In the records that follow, the lines from the one containing "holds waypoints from" to the one containing "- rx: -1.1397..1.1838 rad", inclusive, are to be given again exactly.

——————————

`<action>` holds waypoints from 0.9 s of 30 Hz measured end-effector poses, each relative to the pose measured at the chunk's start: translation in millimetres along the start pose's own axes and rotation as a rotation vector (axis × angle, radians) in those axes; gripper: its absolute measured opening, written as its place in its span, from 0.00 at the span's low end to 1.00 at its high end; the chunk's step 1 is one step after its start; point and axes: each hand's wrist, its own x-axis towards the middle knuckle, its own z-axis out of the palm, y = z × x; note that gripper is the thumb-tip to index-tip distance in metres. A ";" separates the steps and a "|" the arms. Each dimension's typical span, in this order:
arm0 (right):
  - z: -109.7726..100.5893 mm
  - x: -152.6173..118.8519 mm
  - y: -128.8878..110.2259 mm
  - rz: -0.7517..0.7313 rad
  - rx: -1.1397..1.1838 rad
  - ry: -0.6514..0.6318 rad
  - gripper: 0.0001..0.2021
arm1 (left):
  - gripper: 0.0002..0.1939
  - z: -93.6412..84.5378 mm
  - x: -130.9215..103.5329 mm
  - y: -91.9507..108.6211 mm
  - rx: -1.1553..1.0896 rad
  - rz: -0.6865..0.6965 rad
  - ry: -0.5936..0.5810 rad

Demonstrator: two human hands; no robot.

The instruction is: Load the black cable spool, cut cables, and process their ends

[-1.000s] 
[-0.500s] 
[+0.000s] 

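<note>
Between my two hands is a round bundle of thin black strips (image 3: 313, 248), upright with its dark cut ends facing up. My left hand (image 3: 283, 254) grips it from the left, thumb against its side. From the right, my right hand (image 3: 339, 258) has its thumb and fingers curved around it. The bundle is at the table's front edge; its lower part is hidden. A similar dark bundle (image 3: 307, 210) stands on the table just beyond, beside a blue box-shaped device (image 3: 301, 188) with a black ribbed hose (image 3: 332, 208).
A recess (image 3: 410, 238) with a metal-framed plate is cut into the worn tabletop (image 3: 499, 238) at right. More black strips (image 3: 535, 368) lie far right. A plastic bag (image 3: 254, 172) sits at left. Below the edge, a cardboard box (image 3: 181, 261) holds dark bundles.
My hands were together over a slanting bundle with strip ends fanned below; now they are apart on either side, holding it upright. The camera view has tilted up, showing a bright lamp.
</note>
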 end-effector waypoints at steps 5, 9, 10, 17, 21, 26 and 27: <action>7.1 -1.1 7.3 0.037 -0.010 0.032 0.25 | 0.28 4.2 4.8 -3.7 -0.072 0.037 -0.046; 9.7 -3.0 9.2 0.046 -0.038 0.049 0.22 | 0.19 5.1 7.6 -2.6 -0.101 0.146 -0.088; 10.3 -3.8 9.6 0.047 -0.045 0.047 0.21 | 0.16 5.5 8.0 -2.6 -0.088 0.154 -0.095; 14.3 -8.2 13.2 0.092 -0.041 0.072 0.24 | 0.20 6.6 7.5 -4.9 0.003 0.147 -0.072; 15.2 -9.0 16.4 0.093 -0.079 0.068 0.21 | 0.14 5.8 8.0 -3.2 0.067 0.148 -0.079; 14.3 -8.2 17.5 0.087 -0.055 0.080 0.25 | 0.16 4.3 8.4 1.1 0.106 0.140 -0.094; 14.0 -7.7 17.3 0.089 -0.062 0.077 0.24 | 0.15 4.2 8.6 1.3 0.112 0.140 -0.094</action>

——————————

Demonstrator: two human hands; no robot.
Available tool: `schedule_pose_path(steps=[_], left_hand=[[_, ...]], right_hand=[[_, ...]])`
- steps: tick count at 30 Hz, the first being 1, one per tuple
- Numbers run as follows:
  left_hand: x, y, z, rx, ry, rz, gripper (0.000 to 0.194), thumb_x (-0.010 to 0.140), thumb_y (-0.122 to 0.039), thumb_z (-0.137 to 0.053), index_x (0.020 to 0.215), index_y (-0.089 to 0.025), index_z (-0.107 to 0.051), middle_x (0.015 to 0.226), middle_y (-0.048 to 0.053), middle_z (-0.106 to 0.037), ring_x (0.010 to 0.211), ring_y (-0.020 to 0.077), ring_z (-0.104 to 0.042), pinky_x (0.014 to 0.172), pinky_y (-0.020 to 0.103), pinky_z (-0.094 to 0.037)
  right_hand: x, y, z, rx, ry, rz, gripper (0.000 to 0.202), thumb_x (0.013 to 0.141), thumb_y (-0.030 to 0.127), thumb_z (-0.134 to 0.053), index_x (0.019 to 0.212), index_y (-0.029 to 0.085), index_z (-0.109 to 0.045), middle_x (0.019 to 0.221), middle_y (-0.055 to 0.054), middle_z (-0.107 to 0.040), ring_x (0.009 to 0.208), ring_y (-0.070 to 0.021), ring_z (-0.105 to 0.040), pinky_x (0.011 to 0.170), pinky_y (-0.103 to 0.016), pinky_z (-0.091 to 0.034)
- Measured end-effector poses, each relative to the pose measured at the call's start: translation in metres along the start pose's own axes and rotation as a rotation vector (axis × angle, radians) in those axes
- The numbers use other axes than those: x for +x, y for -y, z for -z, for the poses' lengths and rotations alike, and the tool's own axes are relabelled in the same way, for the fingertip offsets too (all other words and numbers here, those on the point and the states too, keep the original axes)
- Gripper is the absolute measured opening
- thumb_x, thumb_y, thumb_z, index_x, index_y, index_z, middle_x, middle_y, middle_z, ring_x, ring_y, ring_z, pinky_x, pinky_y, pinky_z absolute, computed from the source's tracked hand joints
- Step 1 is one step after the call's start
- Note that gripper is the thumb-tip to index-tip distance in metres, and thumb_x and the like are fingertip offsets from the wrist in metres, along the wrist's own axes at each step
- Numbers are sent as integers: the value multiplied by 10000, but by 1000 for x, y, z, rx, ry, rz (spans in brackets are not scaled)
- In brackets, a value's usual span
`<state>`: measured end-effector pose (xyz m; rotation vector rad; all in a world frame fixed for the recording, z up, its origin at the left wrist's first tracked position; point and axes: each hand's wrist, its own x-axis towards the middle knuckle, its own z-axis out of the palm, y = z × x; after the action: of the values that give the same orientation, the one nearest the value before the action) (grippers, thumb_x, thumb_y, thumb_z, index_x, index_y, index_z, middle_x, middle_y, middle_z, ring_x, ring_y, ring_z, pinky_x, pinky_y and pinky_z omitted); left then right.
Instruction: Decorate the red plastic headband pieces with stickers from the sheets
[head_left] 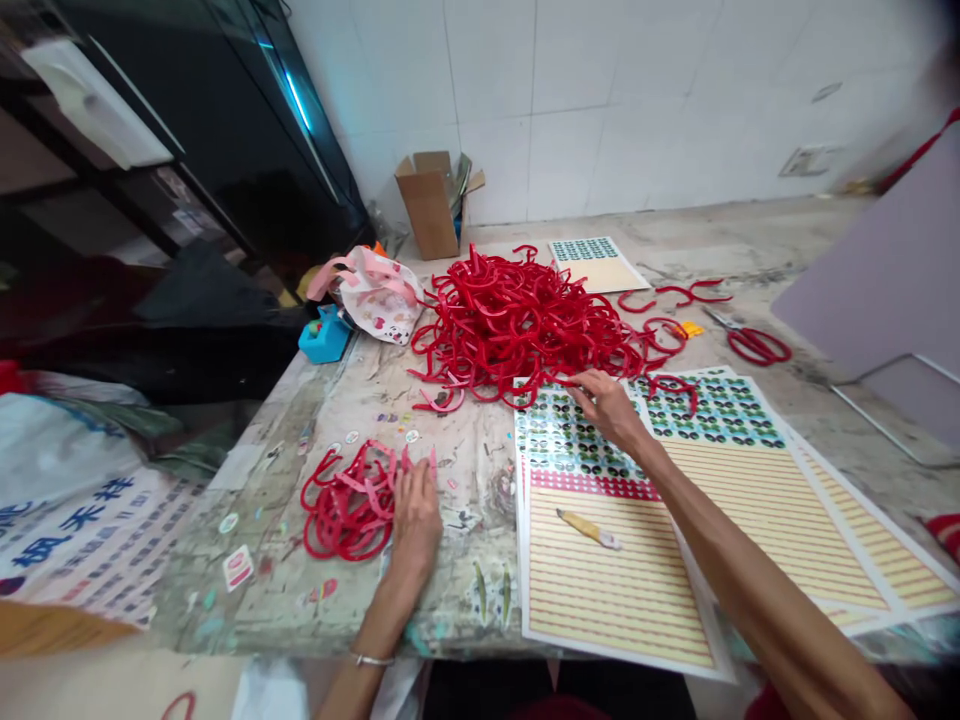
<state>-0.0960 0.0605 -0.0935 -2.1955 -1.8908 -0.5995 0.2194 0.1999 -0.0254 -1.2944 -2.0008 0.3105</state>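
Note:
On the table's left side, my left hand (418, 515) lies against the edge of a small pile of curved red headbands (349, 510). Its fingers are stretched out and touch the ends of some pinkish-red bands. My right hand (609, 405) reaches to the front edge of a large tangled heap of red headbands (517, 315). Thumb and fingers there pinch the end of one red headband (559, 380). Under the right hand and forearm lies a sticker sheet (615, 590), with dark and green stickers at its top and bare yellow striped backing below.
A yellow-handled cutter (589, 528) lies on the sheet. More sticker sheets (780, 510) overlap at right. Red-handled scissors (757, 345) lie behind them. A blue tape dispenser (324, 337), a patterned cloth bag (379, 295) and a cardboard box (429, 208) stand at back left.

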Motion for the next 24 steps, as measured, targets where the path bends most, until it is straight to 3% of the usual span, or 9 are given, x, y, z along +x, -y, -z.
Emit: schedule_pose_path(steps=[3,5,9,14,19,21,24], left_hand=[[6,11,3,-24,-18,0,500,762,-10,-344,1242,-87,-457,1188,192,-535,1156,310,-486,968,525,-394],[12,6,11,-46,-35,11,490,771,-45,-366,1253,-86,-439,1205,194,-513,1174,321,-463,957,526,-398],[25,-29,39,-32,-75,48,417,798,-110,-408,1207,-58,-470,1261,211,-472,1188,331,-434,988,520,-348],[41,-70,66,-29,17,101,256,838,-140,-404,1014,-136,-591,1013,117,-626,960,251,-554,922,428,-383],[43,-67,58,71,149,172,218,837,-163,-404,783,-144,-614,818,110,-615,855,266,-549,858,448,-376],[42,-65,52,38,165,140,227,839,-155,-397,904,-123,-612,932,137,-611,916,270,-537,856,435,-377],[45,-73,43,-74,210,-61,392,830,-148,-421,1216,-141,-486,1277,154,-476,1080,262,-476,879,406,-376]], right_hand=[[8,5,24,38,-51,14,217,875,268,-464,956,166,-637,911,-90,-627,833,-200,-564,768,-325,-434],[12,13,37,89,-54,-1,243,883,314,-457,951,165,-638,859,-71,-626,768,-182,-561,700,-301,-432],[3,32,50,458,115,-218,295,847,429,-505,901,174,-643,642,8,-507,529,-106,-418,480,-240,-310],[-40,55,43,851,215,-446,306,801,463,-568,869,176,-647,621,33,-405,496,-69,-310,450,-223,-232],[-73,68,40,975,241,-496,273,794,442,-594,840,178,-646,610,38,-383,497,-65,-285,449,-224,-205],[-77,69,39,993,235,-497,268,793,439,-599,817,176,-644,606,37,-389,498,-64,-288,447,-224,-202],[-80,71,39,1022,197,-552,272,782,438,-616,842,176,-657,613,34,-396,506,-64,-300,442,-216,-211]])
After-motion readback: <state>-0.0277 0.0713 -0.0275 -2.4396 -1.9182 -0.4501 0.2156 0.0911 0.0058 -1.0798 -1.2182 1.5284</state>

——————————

- [REPLY]:
`<action>` holds waypoints from 0.9 s of 30 Hz measured end-effector poses, each relative to the pose measured at the chunk's start: translation in millimetres along the start pose's own axes and rotation as a rotation vector (axis × angle, radians) in those axes; gripper: its absolute measured opening, written as its place in its span, from 0.00 at the span's low end to 1.00 at its high end; the chunk's step 1 is one step after its start; point and axes: each hand's wrist, its own x-axis towards the middle knuckle, its own z-axis out of the palm, y = z × x; note that gripper is the thumb-tip to index-tip distance in metres. A ";" separates the steps and a "|" the arms. Each dimension's typical span, in this order:
arm0 (right):
  - z: -109.7726..100.5893 mm
  - x: -152.6173..118.8519 mm
  - y: -128.8878..110.2259 mm
  - rz: -0.7517..0.7313 rad
  - rx: -1.1397..1.1838 rad

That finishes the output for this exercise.